The occurrences in Brooklyn, New Jersey, are obviously going to be part of that idle chatter. Jay-Z, New York/New Jersey metropolitan area, etc.
Well, if LeBron — who didn't just buy any old mansion for himself, but had one custom built — cares about architecture, the fact that the world-renowned Frank Gehry is no longer designing the Brooklyn arena could be an important development. (Or not. Actually, most assuredly not, but we have to talk about something LeBron/NY-related to pass the time, right? That's like rule No. 3 of writing a Cleveland sports blog.)
The new design, which will cost about $200 million less, comes from Ellerbe Becket, an architectural firm based in Kansas City, Mo., that specializes in convention centers, stadiums and arenas and designed Conseco Fieldhouse in Indianapolis, where the Indiana Pacers play. Officials who have seen the design say that while it resembles Conseco Fieldhouse it also bears a likeness to an “airplane hangar.”

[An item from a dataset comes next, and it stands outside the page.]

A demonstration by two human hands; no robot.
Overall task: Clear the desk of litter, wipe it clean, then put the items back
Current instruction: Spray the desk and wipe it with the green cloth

There's still any number of hurdles for this project to clear before it becomes a certainty. First, he's got to get construction underway before the end of the year, when his right to use tax-exempt financing for the project will go bye-bye. Second, it's Bruce Ratner — that is a hurdle unto itself. Anyone really believe this thing's going to be ready for 2011? (Gehry remains the primary designer of the rest of the Atlantic Yards complex.)